L'invitation que je reçois est calligraphiée et vraiment si bien personnalisée que je suis curieuse de savoir comment cette organisation a eu mes coordonnées. La jeune personne qui me répond au téléphone n'en sait rien, mais elle est vraiment accueillante, suggère que j'aie pu moi-même un jour remplir un formulaire comme quoi j'étais intéressée par des occasions de créér un business et m'incite avec un talent évident à ne pas laisser passer celle-ci qui ne me coûtera rien, que le temps d'assister à l'événement.

Effectivement, je serai entièrement défrayée, et aucune arnaque ne se fait jour derrière la proposition qui s'avère une voie très tentante. Je sens que je vais devenir une entrepreneuse et je dépose le nom de ma petite entreprise sous les ailes d'un ange que je voudrais tellement protecteur de mes nouvelles aventures. J'achète trois machines, et je les paye cash, pas question que je m'endette avant de savoir à quelle sauce le divorce va me manger.

Quelques jours plus tard, le jugement de divorce est rendu. Il stipule bien sûr que je devrai vider les lieux du domicile marital dans les trois mois qui suivront la notification. J'ai fini de manger mon pain blanc. Dans cette charmante petite ville de haut standing, ce ne sont pas les locations que l'on trouve sous le pas d'un cheval, et Estac s'impatiente, assez mal à l'aise à l'idée que je serai passive-agressive au point qu'il aura à nous véritablement mettre à la rue. Je n'ai nulle intention de le griller à ce point-là, je déménagerai avec dix jours de retard certes, mais j'ai vidé les lieux, il peut vendre sa propriété et en tirer les bénéfices qu'il escompte et sur lesquels je ne toucherai pas un centime.

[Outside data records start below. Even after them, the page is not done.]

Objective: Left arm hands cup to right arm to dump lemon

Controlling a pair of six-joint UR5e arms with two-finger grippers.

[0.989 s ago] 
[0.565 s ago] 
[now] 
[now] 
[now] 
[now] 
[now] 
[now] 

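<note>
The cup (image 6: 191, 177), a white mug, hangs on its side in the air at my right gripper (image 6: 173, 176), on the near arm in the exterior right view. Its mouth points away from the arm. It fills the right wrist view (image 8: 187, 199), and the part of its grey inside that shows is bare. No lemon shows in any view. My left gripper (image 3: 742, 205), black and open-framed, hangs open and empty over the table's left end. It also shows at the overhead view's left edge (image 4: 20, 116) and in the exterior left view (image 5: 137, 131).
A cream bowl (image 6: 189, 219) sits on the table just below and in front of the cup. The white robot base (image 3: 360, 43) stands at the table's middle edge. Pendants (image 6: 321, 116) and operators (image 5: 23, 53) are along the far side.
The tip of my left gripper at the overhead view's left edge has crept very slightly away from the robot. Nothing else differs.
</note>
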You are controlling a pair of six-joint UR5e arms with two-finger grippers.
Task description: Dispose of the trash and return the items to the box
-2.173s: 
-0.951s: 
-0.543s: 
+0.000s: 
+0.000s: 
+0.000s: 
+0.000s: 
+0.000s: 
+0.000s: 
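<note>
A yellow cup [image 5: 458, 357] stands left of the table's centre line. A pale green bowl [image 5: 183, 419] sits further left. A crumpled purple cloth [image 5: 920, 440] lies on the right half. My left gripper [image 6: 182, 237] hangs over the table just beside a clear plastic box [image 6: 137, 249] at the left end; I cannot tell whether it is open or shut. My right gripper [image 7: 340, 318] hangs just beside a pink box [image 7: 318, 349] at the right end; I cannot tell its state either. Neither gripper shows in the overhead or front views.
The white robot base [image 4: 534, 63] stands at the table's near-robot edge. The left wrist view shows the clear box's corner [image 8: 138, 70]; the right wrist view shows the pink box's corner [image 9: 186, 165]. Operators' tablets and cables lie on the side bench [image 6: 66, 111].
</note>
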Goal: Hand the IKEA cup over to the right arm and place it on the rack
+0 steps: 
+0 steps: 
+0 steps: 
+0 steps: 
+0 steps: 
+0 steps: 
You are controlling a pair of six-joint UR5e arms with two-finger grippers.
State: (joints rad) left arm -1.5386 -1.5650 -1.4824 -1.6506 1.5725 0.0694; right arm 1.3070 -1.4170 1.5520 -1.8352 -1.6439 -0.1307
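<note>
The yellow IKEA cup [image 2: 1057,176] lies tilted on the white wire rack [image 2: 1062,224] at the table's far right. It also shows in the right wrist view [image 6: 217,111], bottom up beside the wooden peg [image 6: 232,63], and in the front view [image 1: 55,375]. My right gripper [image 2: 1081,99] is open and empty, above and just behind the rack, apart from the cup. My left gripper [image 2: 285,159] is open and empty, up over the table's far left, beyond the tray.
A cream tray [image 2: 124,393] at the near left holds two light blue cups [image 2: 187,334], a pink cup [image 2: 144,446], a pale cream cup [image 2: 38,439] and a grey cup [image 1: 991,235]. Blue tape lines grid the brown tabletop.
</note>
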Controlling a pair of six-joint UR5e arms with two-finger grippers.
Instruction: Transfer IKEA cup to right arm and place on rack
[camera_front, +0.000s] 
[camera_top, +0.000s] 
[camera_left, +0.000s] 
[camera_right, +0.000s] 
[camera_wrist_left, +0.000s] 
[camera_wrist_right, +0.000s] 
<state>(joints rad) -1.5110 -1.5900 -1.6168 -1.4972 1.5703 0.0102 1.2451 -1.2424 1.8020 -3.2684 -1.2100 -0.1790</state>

Ce qui ne l'empêche pas de pousser des hauts cris quand il apprend de ma bouche que j'ai créé ma petite entreprise, comme si j'utilisais l'argent que je lui aurais extorqué selon lui à des élucubrations hasardeuses. Il va lui en falloir des mois et des années pour cesser de croire qu'il a haute main sur toutes mes décisions, et il va m'en falloir encore quelques semaines d'exercice à ne pas monter au créneau quand il manie l'humiliation verbale et ne surtout pas réagir.

Il finit par se rendre aux Etats-Unis au début de septembre, pas tant pour voir ses enfants que mettre en vente sa maison. Il en profite pour les voir, parce que cela se saurait trop facilement dans le village s'il y avait coupé, mais ne daigne quand même pas aller jusqu'à vraiment s'en occuper plus qu'une demie-journée, et encore, avortée parce qu'il a laissé Monsieur Ziti se précipiter dans le lac avec son vélo et qu'il me le ramène tout dégoulinant d'algues avant l'heure dite.

J'ai quelques mois pour me construire un historique bancaire et faire fructifier au mieux le petit bien qu'il me reste. C'est à ce prix que je peux envisager un avenir pour mes deux petits garçons qui n'ont jamais autant été épanouis que cette année dans la petite maison verte que nous louons. Nous revivons.